Geçenlerde bir arkadaşımla buluştum. Çocuğu 5. sınıfta özel okulda uzaktan eğitim görüyor. Bazı derslere girmek, dinlemek istemiyormuş ya da ödevlerini kendi sorumluluğunda oturup yapmıyormuş. “Hep benim zorlamamla, iteklememle, başında durmamla, “hadi” dememle yapıyor. Bu konu yüzünden uzaklaştık birbirimizden hep kavga ediyoruz. Ben çok yoruldum artık. ”dedi. Ve ekledi; “yazılarını okuyorum, çok da faydalı buluyorum; ama Gülşah olmuyor! Kendimi bağırırken, sinirimden ağlarken buluyorum. Ne yapıcam? Olmayınca ne yapacağız, onu da söyle!” dedi.

O kadar haklı bir tükenmişlik hali ki… Çok iyi anlıyorum.

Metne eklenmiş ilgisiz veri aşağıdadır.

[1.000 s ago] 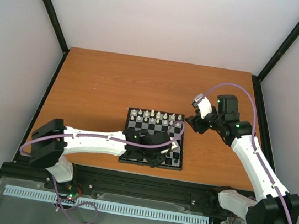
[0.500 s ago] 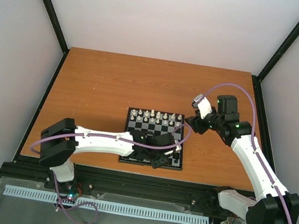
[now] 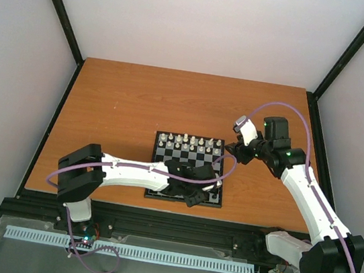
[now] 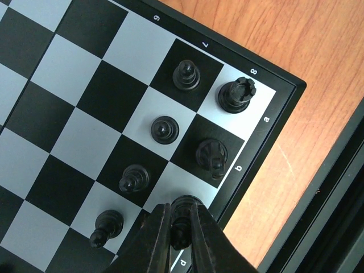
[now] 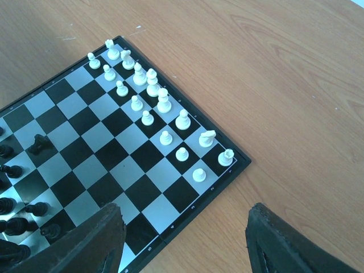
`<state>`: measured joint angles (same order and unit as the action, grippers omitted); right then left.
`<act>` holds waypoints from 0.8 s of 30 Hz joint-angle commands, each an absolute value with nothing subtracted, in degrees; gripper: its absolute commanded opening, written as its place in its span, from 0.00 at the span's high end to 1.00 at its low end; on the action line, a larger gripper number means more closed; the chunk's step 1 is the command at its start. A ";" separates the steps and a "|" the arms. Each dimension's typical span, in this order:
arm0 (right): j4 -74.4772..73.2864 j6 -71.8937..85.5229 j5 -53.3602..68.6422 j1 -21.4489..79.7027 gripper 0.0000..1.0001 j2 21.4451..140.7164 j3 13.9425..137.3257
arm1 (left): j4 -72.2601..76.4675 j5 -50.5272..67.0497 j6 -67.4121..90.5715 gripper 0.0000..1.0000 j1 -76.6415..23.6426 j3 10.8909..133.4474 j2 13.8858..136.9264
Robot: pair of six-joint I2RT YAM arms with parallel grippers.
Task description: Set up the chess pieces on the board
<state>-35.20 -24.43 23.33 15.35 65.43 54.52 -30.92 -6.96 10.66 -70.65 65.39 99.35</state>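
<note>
The board (image 3: 158,148) lies mid-table, with white chess pieces (image 3: 189,141) lined up along its far side. My left gripper (image 3: 194,195) hangs over the near right corner. In the left wrist view the left gripper (image 4: 181,228) is shut on a black piece (image 4: 183,209), low over a light edge square. Beside it stand a black knight (image 4: 211,156), a rook (image 4: 236,94) and black pawns (image 4: 165,129). My right gripper (image 3: 236,149) hovers open just off the board's far right corner. In its own view the right gripper (image 5: 185,215) holds nothing, above the board (image 5: 240,165) and the white rows (image 5: 149,105).
A lone black piece (image 5: 38,144) stands further in on the board, apart from the other black pieces (image 5: 17,223) at the near side. Bare wood tabletop (image 3: 132,102) surrounds the board. A black rail (image 4: 335,187) runs along the table's near edge, close to the board's corner.
My left arm has swung its elbow to the right, and its gripper has crept slightly right along the board's near edge, still holding the black piece. The right arm has stayed put.
</note>
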 commanded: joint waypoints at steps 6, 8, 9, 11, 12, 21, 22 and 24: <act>-35.77 -25.22 24.51 14.80 0.41 65.92 54.10 | -30.34 -6.76 9.71 0.87 -71.23 68.03 101.69; -35.85 -25.22 24.61 14.81 0.41 65.92 54.12 | -30.37 -6.90 9.76 0.87 -71.19 68.14 102.10; -35.86 -25.29 24.68 14.83 0.41 65.92 54.14 | -30.33 -6.94 9.76 0.87 -71.20 68.12 102.27; -35.86 -25.27 24.68 14.82 0.41 65.92 54.01 | -30.35 -7.13 9.88 0.85 -71.21 68.18 102.58; -35.90 -25.30 24.77 14.82 0.41 66.00 54.05 | -30.40 -7.24 9.99 0.83 -71.20 68.24 102.59; -36.04 -25.42 25.06 14.83 0.41 66.09 54.05 | -31.11 -7.80 10.59 0.68 -71.19 68.38 99.76; -36.05 -25.48 25.11 14.83 0.41 66.09 54.04 | -31.23 -7.82 10.69 0.67 -71.22 68.38 98.84; -36.04 -25.65 25.25 14.81 0.41 66.18 53.92 | -31.71 -8.18 10.91 0.65 -71.22 68.38 96.50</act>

Tüm anne babalar için gerçekten çok zor bir dönemden geçiyoruz. Bizler her anlamda stres altındayız. Evden çıkarak çalışıyorsak ve çocuklar evde uzaktan eğitim görüyorsa ayrı bir problem, evdeysek ve eğitimde başlarında duruyorsak ayrı bir problem… Çocuklar için rutinlerinden çıkmış olmak, arkadaşlarıyla görüşememek, evin içinde ekran başında durmak ayrı bir problem. Bu yeni duruma uyum sağlamaya çalışmak, dünyayı anlamlandırmak zaten yeterince zorken; bir de evdeki gergin ortam herkesi daha da sıkıyor kesinlikle.

Peki ne yapacağız?

  • Sürekli sinirlenip bağırarak bağlantımızı koparmak yerine; bağ kurmaya odaklanacağız.
  • Kendimize vakit ayıracağız. Bu dediğim 15 dakika sevdiğimiz biriyle telefonda konuşmak bile olabilir.
  • Önce kendi duygularımızı yöneteceğiz ki; çocuğumuz da kendi duygularını yönetebilsin. Ona duyguları konusunda rehberlik edeceğiz.
  • Sinirlenince nefes alacağız. Birkaç dakika nefes almayı hatırlamak bile bizi “savaş/kaç” modundan çıkarır.
  • Onlara sürekli ne yapmaları gerektiğini söyleyen “polis” rolünden çıkaracağız kendimizi. Biz ebeveyniz. Öğretmen değiliz. Polis değiliz.
  • Çocuklarımızı dinleyeceğiz. İhtiyaçlarını görmeye çalışacağız. Sadece önüne koyacağımız yemeği ya da ders için gerekli bilgisayar, kitap, malzemelerini değil. Duygusal ihtiyaçlarını göreceğiz.
  • Onların okuldaki başarısızlığının ya da sorumsuzluğunun bizim bir yansımamız olduğu inancını değiştireceğiz. Çocuklarımız bizim bir uzantımız değil. Ödevlerini bir gün yapmazsa bu bizim kötü bir anne baba olduğumuzu göstermez.
  • Eğer sürekli onun sorunlarını biz çocuğumuzun yerine üstlenirsek ve aman arkadaşlarından geri kalıp üzülmesin diye onun düşüp kalkmasına engel olursak büyümesine, gelişmesine engel olmuş oluruz. Bunu fark ederek, bazen hata yapmasına, belki dersten geri kalmasına, davranışlarının sonuçlarını yaşamasına izin vereceğiz.
  • Çocuğumuzla aynı tarafta olduğumuzu hatırlayacağız. Mücadele içinde değil; işbirliği halinde hareket edeceğiz.
  • Mükemmel anne babalıktan vazgeçeceğiz. Elimizden geleni yapabiliriz; ama daha fazlasını değil.Kendimize de ufak molalar vereceğiz, destek isteyeceğiz. Her şeyi kendimiz üstlenmeyeceğiz.
  • Son olarak kendimizi bu dönemde göstermekte olduğumuz çaba için kutlayacağız. Kendimizle de bağlantıda kalacağız. Kendimizi seveceğiz, şefkat göstereceğiz.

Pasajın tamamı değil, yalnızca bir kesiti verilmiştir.